【圆明网】我今年七十岁,大学退休老师。一九九七年六月得法。因为在此之前多次与大法擦肩而过,得法后总觉的相见恨晚。因此学法、炼功、洪法都很用心,很投入。我按照“真、善、忍”实修心性,化解了与婆婆十八年的恩怨。我也见证了大法许多神奇与超常!
我任教大学体育课,我把法轮功纳入教材,受到学生、教师的普遍欢迎。也得到了学校、教研室等各级领导的大力支持,学校为我们提供了音像设备器材。校园里还成立了炼功点。课外好多学生、教职工、家属都来参加晨炼,连周围居民也纷纷加入。
一九九九年“七二零”江氏小丑妒嫉生恨,疯狂迫害法轮功。我曾五次被警察绑架,两次被非法劳教。由于学法不深,却被邪恶洗脑的歪理邪说迷惑。二零零三年被非法关押洗脑期间,受“不用学、不用炼、等待圆满”等一大堆鬼话影响,背离了大法。八年的时间啊!我心中苦闷却拒绝同修的帮助;不敢面对自己错了的现实而不去学法对照。

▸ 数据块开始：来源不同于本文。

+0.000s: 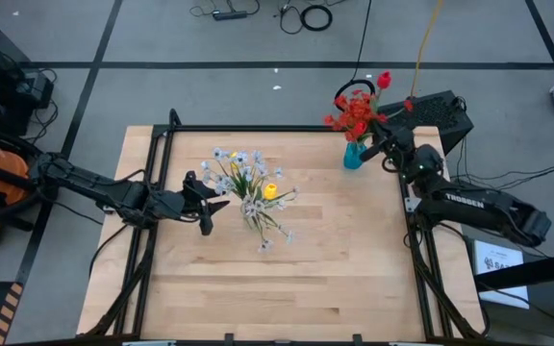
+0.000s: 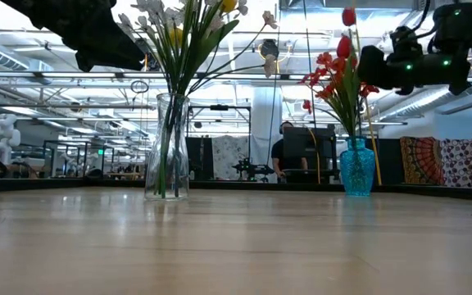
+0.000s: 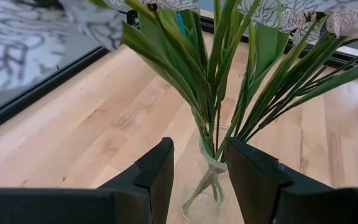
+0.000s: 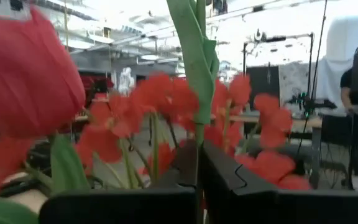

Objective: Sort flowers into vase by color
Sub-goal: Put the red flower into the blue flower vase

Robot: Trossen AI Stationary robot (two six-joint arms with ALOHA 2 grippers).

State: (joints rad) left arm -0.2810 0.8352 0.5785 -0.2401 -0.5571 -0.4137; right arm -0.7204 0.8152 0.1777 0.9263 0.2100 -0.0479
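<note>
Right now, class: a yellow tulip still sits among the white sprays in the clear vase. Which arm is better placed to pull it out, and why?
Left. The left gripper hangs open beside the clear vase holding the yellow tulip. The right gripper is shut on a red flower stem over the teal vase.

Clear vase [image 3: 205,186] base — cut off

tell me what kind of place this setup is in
Probably a robotics lab in a big open workshop hall. A wooden table stands on a taped concrete floor with loose cables, and beyond it are ceiling trusses, other workstations and a person at a monitor.
</note>
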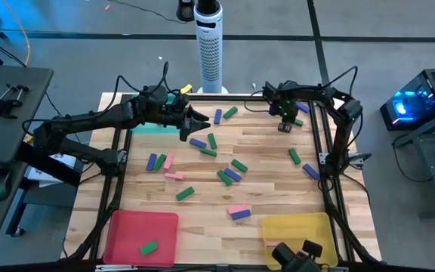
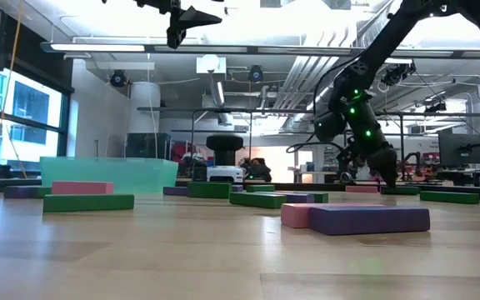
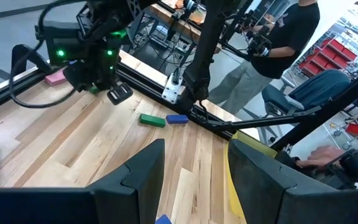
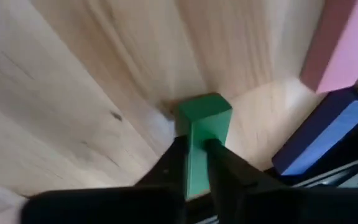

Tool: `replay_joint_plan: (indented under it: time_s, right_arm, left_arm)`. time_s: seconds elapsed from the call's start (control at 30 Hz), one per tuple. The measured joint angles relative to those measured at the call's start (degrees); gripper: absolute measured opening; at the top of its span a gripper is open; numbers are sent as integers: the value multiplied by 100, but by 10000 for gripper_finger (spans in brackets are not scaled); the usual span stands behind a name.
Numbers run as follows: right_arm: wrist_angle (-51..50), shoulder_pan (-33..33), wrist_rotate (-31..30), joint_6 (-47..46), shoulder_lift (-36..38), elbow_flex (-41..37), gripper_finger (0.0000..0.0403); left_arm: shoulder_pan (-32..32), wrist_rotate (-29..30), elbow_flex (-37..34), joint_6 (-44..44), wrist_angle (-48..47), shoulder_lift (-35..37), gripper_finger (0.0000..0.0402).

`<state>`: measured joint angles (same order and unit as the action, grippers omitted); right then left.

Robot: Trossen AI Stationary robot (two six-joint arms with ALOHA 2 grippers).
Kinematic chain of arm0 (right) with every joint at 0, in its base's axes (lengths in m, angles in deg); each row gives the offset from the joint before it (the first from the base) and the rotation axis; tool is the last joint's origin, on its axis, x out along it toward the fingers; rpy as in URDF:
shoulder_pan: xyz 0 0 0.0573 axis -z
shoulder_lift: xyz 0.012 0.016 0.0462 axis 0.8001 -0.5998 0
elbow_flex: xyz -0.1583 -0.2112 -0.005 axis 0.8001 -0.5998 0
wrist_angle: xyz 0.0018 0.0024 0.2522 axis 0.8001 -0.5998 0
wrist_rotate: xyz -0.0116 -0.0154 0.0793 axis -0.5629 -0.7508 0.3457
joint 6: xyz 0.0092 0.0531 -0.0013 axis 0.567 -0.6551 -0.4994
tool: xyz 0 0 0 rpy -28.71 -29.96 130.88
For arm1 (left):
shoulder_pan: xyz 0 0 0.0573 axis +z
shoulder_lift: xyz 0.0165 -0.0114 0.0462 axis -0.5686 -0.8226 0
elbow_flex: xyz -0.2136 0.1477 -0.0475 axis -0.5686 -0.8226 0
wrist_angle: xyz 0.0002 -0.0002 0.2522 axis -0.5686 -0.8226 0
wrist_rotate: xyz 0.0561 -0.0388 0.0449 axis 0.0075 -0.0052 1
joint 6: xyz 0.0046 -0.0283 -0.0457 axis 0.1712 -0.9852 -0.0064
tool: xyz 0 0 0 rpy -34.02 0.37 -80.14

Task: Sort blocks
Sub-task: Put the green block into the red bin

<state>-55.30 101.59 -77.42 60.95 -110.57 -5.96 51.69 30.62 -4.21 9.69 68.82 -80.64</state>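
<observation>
Right gripper [image 4: 194, 163] clamping a green block [image 4: 202, 134] on the worktop [image 1: 270, 181], upper right of the high view; left gripper [image 1: 196, 121] hanging apart, empty.

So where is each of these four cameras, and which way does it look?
High: overhead, straight down; both arms, wooden table.
Low: table height, level across; right arm.
Left wrist: past open left gripper toward right arm.
Right wrist: down at right gripper clamping small green rectangular block.
Shared: flat yellow tray in high and left wrist.

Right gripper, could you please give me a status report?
Right gripper shut on green block, low at table's far right. Left gripper open, raised. Pink block and blue block close beside.
</observation>
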Motion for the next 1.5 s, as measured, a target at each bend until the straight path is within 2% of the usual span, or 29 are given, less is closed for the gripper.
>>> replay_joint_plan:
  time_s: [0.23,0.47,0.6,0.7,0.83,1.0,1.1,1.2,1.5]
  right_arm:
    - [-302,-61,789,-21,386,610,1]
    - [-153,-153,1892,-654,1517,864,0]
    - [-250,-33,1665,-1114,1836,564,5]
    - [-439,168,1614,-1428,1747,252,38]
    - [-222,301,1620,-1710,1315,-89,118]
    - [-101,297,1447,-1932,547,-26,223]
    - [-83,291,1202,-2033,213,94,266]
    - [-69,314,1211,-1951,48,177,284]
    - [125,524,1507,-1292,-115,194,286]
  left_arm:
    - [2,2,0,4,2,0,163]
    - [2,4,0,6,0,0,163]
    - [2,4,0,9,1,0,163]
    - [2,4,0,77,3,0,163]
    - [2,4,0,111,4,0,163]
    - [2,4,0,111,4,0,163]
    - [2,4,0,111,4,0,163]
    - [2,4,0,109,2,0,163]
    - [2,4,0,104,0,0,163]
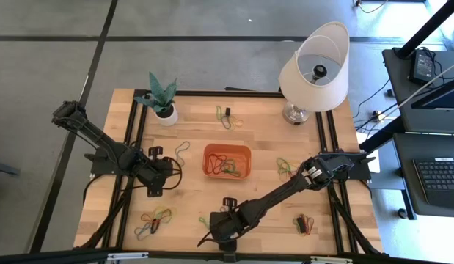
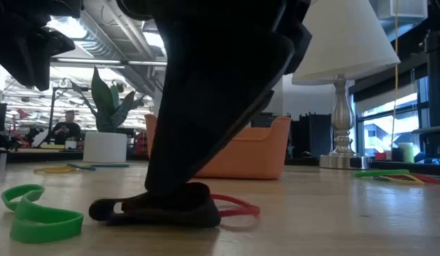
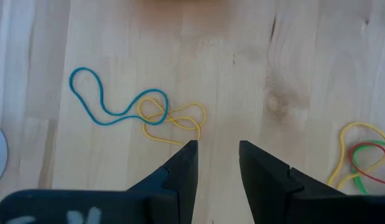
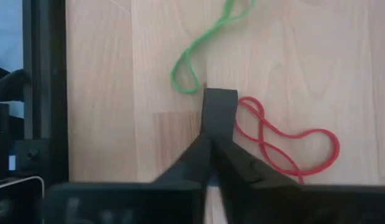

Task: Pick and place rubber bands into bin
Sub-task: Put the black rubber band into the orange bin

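Observation:
The orange bin (image 1: 227, 150) stands mid-table with several rubber bands inside. My right gripper (image 4: 218, 99) is down at the table near its front edge (image 1: 215, 233), shut. A red rubber band (image 4: 285, 143) runs out from its fingertips. A green band (image 4: 198, 50) lies flat just beyond them. My left gripper (image 3: 217, 149) hangs open above the bare wood left of the bin (image 1: 162, 176), with nothing between its fingers. A blue band (image 3: 111, 102) and a yellow band (image 3: 176, 121) lie tangled on the table just past its fingertips. My right gripper has its shut fingertips on the red band's end (image 4: 241, 104), slanting down from the table's right and far side. The fingers themselves hide the exact pinch. The fingertips (image 2: 156, 210) rest on the wood. The band (image 2: 234, 206) lies slack and flat on the table beside them.
A white lamp (image 1: 315, 66) stands at the far right and a potted plant (image 1: 164, 103) at the far left. More bands lie in clusters at the near left (image 1: 153, 220), near right (image 1: 305, 224), right of the bin (image 1: 285, 167) and beyond it (image 1: 224, 116).

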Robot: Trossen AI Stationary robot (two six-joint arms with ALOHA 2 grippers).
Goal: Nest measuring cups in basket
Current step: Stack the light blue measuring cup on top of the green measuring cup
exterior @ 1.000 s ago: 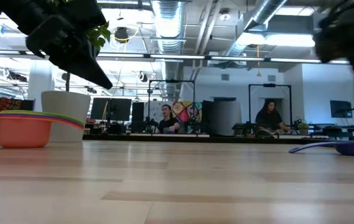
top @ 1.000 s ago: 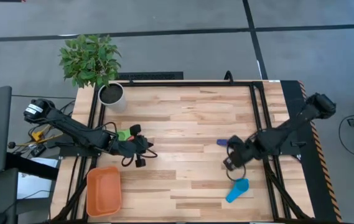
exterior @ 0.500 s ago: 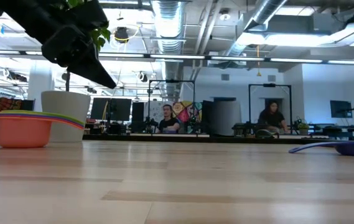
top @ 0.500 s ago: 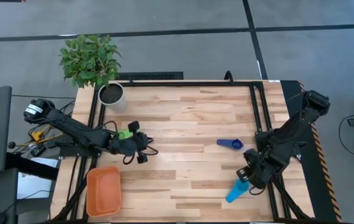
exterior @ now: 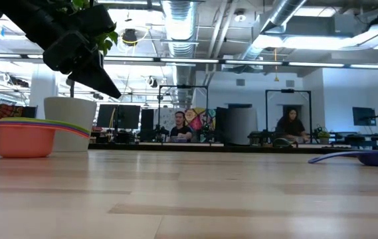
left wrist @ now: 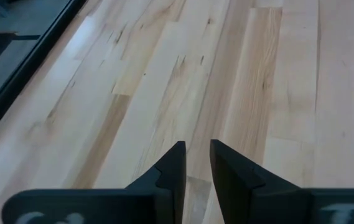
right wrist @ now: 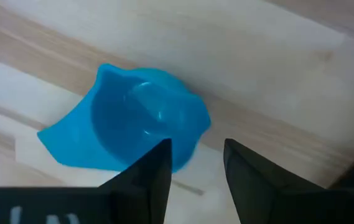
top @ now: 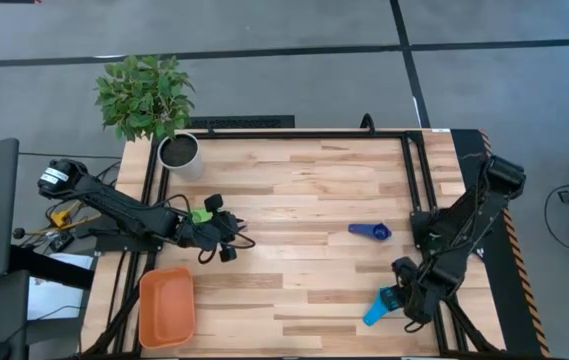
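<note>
Right gripper [top: 401, 298] sits low at the near right of the table, fingers parted a moderate gap with nothing between them, right beside the light blue cup [top: 381, 306] lying on the wood, probably lining up a pick. Left gripper [top: 226, 240], mid-left, has its fingers a narrow slit apart and empty over bare planks, a green cup [top: 198, 215] just beside the wrist; the orange basket [top: 167, 306] is at the near-left corner and a dark blue cup [top: 370, 231] lies loose mid-right. Surface is a light wood plank table [top: 304, 180] with a potted plant [top: 176, 150] at the far-left corner, and beyond it an open lab with people seated at desks.
</note>
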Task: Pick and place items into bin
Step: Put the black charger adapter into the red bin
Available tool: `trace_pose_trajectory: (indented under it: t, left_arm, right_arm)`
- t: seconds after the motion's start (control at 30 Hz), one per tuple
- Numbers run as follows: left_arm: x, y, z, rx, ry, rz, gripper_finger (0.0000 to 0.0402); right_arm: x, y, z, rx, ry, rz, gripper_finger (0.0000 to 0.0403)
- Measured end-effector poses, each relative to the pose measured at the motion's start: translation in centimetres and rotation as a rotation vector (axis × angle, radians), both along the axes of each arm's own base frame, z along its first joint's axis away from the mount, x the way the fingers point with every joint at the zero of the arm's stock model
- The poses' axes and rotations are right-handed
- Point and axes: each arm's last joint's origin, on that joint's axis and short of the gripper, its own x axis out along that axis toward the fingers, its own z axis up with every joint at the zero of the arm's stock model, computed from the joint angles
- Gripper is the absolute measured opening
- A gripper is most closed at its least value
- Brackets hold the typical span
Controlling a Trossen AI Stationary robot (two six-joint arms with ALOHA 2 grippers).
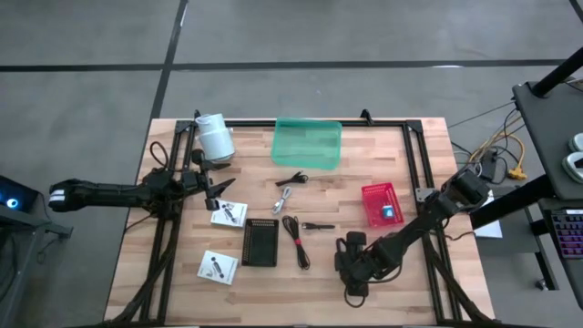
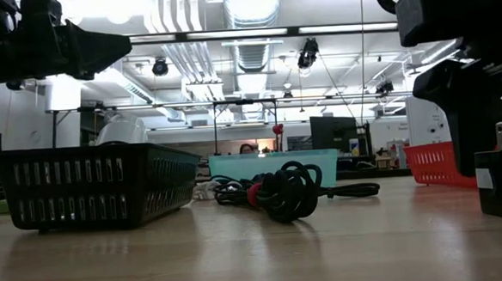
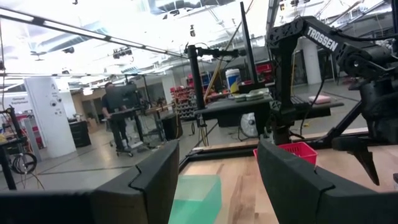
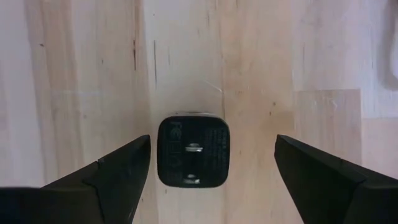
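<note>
- Right gripper [image 4: 211, 171] hangs over the worktop [image 1: 419, 292] toward its near right part, fingers spread wide, with a small black cube [image 4: 193, 151] on the wood between them, touching neither.
- That cube is a glossy charger block with rounded corners, faint lettering on its face and two metal prongs pointing up; in the high view it is hidden under the gripper [image 1: 353, 264].
- Left gripper [image 1: 211, 187] hovers near the worktop's left edge, beside the white roll [image 1: 215, 137]; its fingers [image 3: 155, 180] stand apart with nothing between them.
- A translucent green bin [image 1: 307, 144] sits at the middle of the far edge.
- A red basket [image 1: 382, 203] right of centre holds a tiny blue piece [image 1: 387, 212].
- A black mesh basket [image 1: 260, 242] lies near the centre, left of a coiled black-and-red cable [image 1: 297, 240].
- A short white cable [image 1: 284, 198] and a thin black cable [image 1: 291, 179] lie between the bin and the mesh basket; another small black cable [image 1: 318, 225] lies beside the coil.
- Two white printed cards [image 1: 229, 214] lie on the left side, one [image 1: 217, 267] nearer the near edge.
</note>
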Motion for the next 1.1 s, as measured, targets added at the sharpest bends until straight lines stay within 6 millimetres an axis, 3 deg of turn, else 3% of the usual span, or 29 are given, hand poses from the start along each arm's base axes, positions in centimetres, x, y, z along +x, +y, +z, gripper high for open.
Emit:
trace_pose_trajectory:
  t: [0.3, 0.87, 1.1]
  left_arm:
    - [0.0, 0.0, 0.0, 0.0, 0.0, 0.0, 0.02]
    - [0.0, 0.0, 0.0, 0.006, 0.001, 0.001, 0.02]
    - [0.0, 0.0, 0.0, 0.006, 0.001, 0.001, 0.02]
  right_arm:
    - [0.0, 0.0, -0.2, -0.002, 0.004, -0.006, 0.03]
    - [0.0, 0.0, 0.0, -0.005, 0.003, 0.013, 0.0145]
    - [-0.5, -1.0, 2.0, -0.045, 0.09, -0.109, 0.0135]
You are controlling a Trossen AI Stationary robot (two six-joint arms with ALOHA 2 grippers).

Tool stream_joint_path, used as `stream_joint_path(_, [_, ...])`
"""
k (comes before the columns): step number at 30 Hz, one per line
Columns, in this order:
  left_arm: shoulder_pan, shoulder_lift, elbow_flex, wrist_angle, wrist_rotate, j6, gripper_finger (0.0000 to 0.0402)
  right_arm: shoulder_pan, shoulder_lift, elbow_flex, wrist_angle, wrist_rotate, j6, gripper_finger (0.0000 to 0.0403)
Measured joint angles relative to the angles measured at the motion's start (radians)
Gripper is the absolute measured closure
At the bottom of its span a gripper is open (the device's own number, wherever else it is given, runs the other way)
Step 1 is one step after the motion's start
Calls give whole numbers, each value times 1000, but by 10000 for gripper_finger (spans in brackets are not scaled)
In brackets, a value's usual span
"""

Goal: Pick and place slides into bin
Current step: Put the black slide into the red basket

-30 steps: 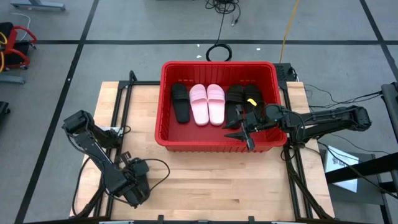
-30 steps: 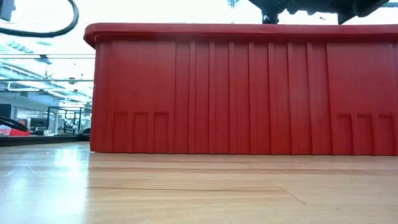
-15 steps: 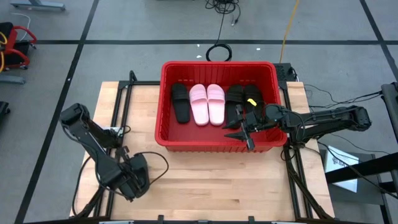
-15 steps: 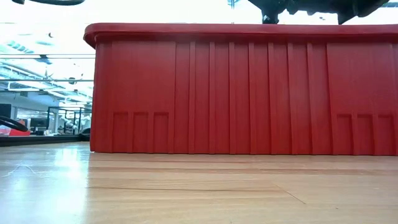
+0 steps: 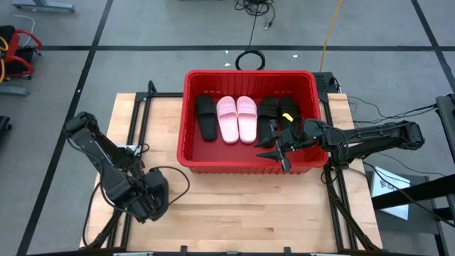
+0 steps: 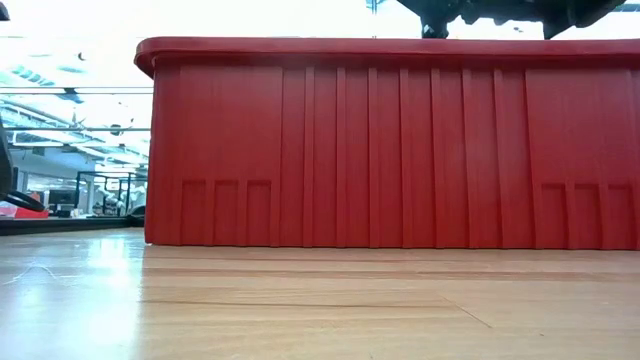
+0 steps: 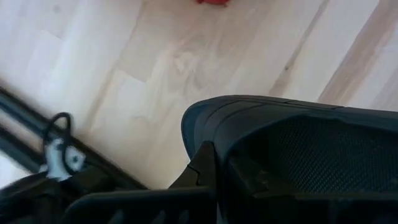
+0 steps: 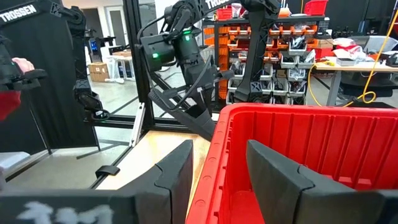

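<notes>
1. My left gripper (image 5: pixel 146 198) hangs low over the bench (image 5: pixel 234 213), well apart from the bin (image 5: pixel 249 74). Its fingers look closed on a black slide (image 7: pixel 292 137), which fills the wrist view. I read that as the last one, gripped for carrying.
2. Five slides already lie flat in the bin, side by side to save room: one black (image 5: pixel 206 117), the pink pair (image 5: pixel 237 119), and two more black (image 5: pixel 277 112).
3. My right gripper (image 5: pixel 276 151) waits over the bin's near-right rim. Its fingers (image 8: pixel 177 165) are spread wide and hold nothing, straddling the wall.
</notes>
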Motion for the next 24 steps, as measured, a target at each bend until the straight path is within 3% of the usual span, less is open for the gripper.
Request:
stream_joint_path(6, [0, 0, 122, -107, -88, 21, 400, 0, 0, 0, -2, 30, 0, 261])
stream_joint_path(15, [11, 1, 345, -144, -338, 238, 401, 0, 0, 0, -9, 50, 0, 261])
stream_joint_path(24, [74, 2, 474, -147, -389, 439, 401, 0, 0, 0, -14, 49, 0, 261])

退休后,我一个人搬到大山沟去住,用干农活劳累排遣心中的落寞。慈悲伟大的师父没有抛弃我,一次次点化我,让我一次次看到大法的真相资料,一次次巧遇同修。二零一一年我被恶警踢骨折的腿又疼痛起来,不能蹲起,不能行走。我心中升起对大法的渴望!我又从新走回大法修炼。我深感内疚、悔恨,振作不起来,怎么也找不到修炼如初的感觉。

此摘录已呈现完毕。